### EXERCISE PROMPT
Below are the entries. Transcribe exactly the lines from the one with "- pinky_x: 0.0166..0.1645" through the one with "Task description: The", ends included, and leave out all others.
#### SOURCE DATA
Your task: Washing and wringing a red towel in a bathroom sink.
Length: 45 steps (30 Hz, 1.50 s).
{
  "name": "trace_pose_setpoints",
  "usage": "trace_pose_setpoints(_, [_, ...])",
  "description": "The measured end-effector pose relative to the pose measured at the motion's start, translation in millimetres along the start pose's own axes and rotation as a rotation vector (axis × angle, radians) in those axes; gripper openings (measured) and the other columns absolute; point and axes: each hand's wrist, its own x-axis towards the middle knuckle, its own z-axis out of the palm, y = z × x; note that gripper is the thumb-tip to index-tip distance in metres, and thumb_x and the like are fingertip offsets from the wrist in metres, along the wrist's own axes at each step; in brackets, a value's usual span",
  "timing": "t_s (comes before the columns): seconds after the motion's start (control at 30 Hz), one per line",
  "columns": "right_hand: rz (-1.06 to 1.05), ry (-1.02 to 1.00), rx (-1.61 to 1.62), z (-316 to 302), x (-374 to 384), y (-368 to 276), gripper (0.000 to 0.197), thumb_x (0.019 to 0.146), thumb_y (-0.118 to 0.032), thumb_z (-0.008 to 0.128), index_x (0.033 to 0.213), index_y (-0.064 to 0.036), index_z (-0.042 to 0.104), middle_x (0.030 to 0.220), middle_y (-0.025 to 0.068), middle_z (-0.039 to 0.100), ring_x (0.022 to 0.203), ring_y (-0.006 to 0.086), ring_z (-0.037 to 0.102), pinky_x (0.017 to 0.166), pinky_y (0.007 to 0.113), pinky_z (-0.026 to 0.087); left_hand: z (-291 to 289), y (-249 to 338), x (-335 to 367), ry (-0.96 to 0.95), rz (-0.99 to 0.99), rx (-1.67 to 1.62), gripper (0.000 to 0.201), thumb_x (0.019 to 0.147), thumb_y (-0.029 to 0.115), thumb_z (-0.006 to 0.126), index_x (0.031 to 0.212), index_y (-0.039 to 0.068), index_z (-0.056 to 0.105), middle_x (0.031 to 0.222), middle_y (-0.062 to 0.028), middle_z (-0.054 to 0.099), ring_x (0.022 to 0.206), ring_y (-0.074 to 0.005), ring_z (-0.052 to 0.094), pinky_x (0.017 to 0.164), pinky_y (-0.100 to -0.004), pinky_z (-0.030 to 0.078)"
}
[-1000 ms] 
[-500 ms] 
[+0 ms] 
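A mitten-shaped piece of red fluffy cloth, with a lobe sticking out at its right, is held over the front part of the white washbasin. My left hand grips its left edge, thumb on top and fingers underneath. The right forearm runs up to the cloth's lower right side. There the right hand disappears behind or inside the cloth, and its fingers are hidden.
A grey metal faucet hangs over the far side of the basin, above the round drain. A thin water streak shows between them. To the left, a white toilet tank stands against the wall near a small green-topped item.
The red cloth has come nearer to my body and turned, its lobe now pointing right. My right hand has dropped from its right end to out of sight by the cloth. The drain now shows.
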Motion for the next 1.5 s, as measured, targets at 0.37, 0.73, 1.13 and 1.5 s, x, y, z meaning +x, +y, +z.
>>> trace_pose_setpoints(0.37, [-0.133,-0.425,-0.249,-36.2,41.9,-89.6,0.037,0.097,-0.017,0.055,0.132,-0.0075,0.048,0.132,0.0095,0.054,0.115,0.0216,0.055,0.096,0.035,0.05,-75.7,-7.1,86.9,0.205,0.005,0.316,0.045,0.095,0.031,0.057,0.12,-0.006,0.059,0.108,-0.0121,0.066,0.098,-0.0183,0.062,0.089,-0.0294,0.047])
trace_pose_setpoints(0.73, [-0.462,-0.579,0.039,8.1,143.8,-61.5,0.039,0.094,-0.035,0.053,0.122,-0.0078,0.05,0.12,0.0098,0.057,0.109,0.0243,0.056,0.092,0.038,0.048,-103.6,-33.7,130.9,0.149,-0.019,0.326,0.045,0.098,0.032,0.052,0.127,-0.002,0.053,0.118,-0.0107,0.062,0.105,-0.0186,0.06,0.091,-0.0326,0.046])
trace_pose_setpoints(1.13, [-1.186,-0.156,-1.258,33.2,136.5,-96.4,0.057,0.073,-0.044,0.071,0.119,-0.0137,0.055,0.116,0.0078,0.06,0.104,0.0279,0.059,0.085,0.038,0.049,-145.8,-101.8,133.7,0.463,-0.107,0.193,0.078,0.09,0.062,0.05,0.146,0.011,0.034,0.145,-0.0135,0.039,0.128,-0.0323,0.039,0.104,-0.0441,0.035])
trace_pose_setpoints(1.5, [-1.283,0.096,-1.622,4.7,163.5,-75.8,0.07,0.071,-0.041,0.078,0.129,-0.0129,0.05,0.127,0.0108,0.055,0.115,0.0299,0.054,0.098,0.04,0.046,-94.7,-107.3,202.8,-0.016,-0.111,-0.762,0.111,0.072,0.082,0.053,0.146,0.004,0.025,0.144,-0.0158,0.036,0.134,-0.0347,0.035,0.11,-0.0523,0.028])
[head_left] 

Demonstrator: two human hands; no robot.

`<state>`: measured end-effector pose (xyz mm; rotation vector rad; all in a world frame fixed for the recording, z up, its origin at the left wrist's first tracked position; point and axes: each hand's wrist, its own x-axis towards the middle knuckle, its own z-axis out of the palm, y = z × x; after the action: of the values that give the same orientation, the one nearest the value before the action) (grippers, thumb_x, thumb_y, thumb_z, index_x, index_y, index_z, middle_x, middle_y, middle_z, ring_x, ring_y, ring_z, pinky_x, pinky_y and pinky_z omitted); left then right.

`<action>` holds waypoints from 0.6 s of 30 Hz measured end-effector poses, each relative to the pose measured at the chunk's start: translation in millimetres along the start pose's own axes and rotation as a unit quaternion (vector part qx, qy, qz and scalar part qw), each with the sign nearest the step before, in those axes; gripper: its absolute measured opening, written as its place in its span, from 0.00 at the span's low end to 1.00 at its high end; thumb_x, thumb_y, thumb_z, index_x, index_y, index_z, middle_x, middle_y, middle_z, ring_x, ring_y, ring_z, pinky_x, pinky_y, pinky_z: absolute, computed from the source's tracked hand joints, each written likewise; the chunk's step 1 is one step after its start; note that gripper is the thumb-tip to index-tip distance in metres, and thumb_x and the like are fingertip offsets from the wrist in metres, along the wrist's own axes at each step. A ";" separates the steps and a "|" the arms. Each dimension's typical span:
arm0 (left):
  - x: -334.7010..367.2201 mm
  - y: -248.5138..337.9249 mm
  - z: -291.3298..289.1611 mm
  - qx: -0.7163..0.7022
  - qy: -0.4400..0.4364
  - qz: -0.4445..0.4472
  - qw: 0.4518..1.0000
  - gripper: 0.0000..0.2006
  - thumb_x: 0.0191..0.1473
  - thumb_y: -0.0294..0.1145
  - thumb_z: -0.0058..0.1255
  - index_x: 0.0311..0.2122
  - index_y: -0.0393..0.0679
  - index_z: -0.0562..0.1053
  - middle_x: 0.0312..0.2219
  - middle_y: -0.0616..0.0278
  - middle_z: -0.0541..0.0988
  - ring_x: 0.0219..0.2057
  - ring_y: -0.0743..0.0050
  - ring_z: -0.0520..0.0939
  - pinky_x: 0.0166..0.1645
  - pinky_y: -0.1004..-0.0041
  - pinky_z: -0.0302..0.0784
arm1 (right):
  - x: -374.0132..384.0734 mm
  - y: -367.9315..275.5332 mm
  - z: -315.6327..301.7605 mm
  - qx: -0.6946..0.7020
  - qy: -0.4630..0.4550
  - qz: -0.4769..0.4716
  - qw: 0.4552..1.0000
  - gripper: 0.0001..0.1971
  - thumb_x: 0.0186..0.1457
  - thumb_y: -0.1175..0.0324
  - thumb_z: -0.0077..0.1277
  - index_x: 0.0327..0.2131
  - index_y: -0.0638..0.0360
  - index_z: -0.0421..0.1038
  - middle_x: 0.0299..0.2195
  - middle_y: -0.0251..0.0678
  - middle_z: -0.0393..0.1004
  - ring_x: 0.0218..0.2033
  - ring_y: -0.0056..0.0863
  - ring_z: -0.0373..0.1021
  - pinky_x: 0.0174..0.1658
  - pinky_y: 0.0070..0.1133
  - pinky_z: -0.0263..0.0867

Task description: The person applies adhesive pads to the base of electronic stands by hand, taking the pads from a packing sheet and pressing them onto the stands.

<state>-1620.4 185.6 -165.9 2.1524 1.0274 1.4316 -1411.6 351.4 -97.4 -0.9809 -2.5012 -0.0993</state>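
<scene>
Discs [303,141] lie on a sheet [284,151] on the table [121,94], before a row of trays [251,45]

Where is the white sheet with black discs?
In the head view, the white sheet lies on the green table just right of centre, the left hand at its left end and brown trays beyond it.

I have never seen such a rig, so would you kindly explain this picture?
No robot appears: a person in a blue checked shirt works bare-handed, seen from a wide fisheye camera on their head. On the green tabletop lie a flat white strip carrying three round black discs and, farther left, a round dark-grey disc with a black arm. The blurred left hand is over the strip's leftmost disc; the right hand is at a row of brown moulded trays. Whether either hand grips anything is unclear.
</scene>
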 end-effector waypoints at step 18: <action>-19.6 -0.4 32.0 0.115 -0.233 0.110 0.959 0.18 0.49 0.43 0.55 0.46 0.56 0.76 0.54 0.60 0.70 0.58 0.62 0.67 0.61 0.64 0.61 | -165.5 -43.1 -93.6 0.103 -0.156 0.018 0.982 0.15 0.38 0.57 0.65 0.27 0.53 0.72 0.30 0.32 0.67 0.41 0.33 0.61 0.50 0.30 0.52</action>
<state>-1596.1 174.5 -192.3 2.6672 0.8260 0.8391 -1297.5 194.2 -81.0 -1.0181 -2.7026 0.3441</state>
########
### WRITTEN SOLUTION
  - pinky_x: 0.0166..0.1645
  - pinky_y: -0.1004..-0.0041
  - pinky_z: -0.0302..0.0784
arm1 (right):
  - x: -374.0132..384.0734 mm
  - y: -367.9315..275.5332 mm
  - z: -315.6327..301.7605 mm
  - qx: -0.6946..0.7020
  - qy: -0.4630..0.4550
  - qz: -0.4769..0.4716
  - qw: 0.4552..1.0000
  - gripper: 0.0001..0.1971
  - thumb_x: 0.0186..0.1457
  - thumb_y: -0.1175..0.0324
  - thumb_z: -0.0077..0.1277
  - index_x: 0.0327..0.2131
  - index_y: -0.0638..0.0360
  - index_z: -0.0421..0.1038
  - middle_x: 0.0299..0.2195
  - middle_y: -0.0251..0.0678
  - middle_z: -0.0393..0.1004
  - ring_x: 0.0218..0.2033
  - ring_y: -0.0056..0.0863
  - ring_z: -0.0373..0.1021
  - pinky_x: 0.0174..0.1658
  - pinky_y: 0.0070..0.1133
  - pinky_z: -0.0263..0.0867

Task description: The person applies adhesive pads to the base of electronic stands by hand, taking the pads from a packing sheet and pressing them onto the stands.

Nothing more is needed for this answer.